I couldn’t help looking to see if there was any blood or anything gross on her scrubs, but they looked clean and blue, like they were just out of that special hospital laundry, which kills all germs.
“Besides, why not be comfortable while you’re doing paperwork, right?”
I sat down in the chair in front of her desk, the same one that I sat in when we were discussing my own surgery, and I thought about how glad I was that this time I was here to discuss something else. I mean, even if we did start with ACL tears, it still wasn’t about me.
And we did start with ACL tears. She diagrammed the tear for me, just as she had done when she was showing me how the surgery wo
uld work, but this time I could really pay attention. Then she took out her 3-D plastic model of the knee and went over it again with me, the ligaments, the bones, the way that the ACL stabilizes the whole knee. She talked about why girls are at especially high risk for ACL tears.
“The truth is, no one knows for sure,” she said. “A lot of people think it’s because after puberty boys add muscle and strength more rapidly than girls do. It takes less conditioning to get them strong. It may have something to do with having the strength to stabilize your joints, but also your whole upper body when you’re running, so you don’t find your body swinging to one side or the other, twisting your knee.”

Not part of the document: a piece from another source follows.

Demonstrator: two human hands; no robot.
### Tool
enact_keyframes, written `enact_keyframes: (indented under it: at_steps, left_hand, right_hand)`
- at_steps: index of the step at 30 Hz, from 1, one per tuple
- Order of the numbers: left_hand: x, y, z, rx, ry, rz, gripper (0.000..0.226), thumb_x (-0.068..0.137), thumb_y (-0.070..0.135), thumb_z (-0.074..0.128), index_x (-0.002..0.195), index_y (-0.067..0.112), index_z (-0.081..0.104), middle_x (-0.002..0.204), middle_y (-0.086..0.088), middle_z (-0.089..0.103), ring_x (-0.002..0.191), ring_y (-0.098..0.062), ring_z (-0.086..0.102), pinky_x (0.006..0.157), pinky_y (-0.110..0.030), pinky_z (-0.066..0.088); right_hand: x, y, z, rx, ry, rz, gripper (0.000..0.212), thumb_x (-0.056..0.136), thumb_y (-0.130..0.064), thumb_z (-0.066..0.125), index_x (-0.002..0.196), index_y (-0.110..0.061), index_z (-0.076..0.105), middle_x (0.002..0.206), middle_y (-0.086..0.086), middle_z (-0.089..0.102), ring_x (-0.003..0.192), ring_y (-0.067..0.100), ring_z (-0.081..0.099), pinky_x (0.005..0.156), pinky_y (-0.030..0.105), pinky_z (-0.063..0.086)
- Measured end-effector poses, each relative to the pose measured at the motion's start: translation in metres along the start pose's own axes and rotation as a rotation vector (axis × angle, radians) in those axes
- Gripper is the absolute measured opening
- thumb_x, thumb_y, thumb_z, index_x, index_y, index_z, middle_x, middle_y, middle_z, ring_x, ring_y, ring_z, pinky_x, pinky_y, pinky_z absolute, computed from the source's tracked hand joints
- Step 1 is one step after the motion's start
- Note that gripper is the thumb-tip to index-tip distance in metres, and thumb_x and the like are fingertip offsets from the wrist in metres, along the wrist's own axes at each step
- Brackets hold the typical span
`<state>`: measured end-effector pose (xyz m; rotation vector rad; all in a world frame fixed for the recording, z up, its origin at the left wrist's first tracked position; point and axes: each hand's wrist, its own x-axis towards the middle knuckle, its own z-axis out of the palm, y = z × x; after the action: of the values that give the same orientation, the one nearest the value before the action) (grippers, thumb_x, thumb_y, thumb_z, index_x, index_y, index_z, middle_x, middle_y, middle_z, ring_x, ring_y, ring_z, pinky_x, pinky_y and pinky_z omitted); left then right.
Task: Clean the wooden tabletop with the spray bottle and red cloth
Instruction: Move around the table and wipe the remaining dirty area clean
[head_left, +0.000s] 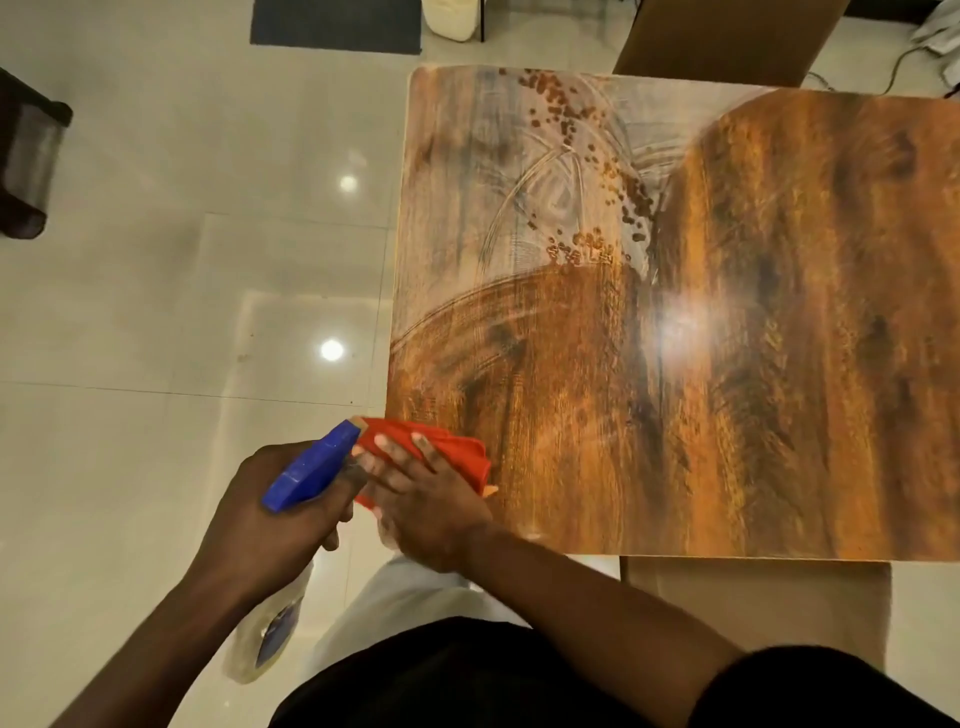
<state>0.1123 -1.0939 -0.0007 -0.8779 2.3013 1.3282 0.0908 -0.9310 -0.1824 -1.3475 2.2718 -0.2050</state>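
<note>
The wooden tabletop (727, 338) fills the right of the head view. Its far left part is hazy with wipe streaks and spray droplets (576, 176); the rest shines. My left hand (270, 525) grips a spray bottle (311, 467) with a blue trigger head, held off the table's near left corner, its clear body hanging below the hand. My right hand (426, 504) presses a bunched red cloth (447, 452) flat on the near left corner of the tabletop, fingers spread over it.
Glossy pale floor tiles (182, 312) lie left of the table. A dark mat (337, 26) and a white container (449, 21) are at the top. A dark object (26, 156) stands at far left. A brown chair back (727, 36) sits beyond the table.
</note>
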Motion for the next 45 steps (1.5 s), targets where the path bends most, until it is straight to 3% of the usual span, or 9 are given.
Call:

“So it’s because I’m not strong enough?” I asked. I’ve never loved the weight training we do; I do it, but I do the minimum. Maybe it was my own fault that this happened to me.
“Maybe it’s strength, maybe it’s hormonal. Some people think that the estrogen in girls’ bodies makes the ligaments a little more lax and that sets you up for these injuries. The bottom line is, no one has proven it’s definitely any one thing, but there’s a lot of belief that a good general conditioning program can reduce the risk.”
She showed me a study in one of her journals from a couple of years ago. They took more than eight hundred girls who played soccer and gave them a special training program where instead of their usual warm-up, they did agility drills and strength training and something called plyometrics, which involves very fast intense movements. And you know what? When they compared those girls to the ones who didn’t get the special warm-ups, their ACL injuries went down 88 percent over the first year.
I actually felt a little mad when she explained this. I mean, I never heard of plyometrics, and maybe if I had had a special warm-up, I wouldn’t be in this situation. Still, there was something very cool about the way she talked about surgery, but also something really gross about some of it.